── Records for the exercise ──
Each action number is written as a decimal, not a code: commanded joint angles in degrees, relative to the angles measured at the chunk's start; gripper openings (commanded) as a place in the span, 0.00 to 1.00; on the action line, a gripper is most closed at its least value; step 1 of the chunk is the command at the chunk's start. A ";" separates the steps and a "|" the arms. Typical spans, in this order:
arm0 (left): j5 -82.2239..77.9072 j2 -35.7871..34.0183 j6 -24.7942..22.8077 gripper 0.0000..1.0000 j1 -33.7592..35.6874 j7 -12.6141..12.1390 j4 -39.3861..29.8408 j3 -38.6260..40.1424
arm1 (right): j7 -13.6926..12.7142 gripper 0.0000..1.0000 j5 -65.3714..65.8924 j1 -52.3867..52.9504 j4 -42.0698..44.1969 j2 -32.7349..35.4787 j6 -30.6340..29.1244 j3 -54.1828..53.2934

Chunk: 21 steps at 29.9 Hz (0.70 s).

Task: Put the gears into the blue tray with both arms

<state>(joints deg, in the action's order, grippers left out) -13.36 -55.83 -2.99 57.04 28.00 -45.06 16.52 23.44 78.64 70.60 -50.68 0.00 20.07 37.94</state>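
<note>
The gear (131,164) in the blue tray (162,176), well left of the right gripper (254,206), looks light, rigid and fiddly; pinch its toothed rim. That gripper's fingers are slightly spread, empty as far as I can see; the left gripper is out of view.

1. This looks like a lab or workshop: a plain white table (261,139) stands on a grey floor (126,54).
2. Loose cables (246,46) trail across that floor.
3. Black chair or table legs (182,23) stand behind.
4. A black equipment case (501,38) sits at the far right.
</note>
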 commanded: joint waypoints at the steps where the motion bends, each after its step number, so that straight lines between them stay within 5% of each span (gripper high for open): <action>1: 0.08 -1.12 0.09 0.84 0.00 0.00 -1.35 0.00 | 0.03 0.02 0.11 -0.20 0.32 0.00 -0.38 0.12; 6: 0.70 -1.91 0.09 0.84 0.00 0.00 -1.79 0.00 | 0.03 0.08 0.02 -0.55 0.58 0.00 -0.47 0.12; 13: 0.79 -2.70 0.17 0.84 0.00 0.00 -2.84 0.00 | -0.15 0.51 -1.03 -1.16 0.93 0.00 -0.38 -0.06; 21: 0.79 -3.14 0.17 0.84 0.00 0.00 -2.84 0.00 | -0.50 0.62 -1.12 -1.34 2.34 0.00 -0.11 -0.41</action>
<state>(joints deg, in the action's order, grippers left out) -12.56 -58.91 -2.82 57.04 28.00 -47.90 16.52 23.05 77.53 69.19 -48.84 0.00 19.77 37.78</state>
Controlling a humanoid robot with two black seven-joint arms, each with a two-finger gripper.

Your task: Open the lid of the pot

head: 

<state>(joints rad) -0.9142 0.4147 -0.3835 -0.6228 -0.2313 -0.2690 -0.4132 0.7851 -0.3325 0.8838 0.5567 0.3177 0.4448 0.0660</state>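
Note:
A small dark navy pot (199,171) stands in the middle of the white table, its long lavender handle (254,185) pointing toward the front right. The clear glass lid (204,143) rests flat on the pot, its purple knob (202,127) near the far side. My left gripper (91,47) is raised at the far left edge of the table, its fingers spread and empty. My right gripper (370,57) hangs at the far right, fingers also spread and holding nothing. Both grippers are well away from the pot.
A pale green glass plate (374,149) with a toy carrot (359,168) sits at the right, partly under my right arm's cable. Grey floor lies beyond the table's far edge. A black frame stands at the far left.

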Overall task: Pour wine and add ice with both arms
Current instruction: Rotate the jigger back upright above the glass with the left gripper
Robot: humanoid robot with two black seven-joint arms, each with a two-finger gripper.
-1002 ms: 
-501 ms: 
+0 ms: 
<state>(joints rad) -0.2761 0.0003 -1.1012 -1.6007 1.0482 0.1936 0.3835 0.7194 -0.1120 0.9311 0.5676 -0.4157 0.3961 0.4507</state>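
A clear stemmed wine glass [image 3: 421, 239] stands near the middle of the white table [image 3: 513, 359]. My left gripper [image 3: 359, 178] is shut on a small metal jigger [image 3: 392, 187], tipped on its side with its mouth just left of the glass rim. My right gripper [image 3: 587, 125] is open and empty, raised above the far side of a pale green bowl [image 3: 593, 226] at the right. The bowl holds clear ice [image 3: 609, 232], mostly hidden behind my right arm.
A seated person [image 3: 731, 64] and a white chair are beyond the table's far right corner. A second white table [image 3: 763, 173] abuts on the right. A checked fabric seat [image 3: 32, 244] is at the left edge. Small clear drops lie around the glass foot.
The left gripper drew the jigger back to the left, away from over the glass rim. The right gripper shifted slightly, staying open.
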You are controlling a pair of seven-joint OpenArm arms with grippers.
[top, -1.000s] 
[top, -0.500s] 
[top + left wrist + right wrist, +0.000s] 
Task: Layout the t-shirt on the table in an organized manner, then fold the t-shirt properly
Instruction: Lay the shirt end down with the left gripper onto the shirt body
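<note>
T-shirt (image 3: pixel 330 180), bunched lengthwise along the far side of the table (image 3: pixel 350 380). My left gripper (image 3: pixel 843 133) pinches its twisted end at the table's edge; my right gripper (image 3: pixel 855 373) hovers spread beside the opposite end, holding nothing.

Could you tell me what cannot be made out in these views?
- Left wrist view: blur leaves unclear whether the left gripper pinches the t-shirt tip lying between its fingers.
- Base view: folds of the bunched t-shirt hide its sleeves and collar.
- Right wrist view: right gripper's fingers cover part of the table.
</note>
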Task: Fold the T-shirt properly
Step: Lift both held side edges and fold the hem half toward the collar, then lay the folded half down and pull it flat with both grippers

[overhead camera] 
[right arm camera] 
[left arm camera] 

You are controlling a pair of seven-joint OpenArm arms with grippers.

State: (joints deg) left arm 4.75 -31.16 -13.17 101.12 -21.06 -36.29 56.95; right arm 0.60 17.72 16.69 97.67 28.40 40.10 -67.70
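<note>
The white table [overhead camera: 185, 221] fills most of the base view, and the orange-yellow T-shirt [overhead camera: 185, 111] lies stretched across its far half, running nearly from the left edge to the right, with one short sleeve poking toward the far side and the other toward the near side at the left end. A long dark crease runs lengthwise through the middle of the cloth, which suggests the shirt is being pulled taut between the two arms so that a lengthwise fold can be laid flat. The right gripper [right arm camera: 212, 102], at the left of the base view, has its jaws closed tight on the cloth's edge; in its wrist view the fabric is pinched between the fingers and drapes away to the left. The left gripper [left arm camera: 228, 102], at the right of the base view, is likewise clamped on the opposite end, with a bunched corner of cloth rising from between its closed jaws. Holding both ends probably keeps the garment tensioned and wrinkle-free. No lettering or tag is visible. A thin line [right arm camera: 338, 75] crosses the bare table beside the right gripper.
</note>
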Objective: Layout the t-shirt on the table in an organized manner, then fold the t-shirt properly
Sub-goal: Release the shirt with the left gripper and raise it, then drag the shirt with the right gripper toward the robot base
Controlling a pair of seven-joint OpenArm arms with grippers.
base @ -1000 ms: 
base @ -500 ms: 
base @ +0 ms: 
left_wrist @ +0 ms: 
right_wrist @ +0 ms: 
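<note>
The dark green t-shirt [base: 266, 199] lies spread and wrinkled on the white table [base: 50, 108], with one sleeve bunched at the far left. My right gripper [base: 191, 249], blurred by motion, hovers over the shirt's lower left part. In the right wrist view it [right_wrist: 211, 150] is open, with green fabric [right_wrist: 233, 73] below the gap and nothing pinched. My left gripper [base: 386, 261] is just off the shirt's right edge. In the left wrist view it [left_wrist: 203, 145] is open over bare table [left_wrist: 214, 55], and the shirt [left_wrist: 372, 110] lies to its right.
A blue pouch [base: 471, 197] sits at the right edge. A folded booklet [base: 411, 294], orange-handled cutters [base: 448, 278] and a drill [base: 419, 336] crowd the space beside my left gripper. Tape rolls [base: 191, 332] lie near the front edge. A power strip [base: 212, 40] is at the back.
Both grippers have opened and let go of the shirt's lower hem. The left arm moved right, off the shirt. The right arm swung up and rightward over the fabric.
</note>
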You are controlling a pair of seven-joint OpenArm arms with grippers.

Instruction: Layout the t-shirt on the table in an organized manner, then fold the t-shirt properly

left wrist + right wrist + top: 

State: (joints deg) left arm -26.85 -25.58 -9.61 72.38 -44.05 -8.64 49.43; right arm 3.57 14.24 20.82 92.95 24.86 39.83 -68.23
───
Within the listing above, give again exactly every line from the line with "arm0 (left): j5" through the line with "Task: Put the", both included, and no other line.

◆ **Answer**
arm0 (left): j5 -82.2239..77.9072 j2 -35.7871..34.0183 j6 -24.7942..22.8077 gripper 0.0000..1.0000 j1 -33.7592..35.6874 j7 -12.6141..12.1390 j4 -39.3861..29.8408 j3 -38.6260..40.1424
arm1 (right): j7 -13.6926..12.7142 gripper 0.0000..1.0000 j5 -65.3714..65.8924 j1 -52.3867..52.9504 j4 -42.0698..44.1969 j2 -32.7349..35.4787 j6 -30.6340..29.1244 j3 -54.1828..53.2934

Chunk: 21 steps at 29.9 Hz (0.70 s).

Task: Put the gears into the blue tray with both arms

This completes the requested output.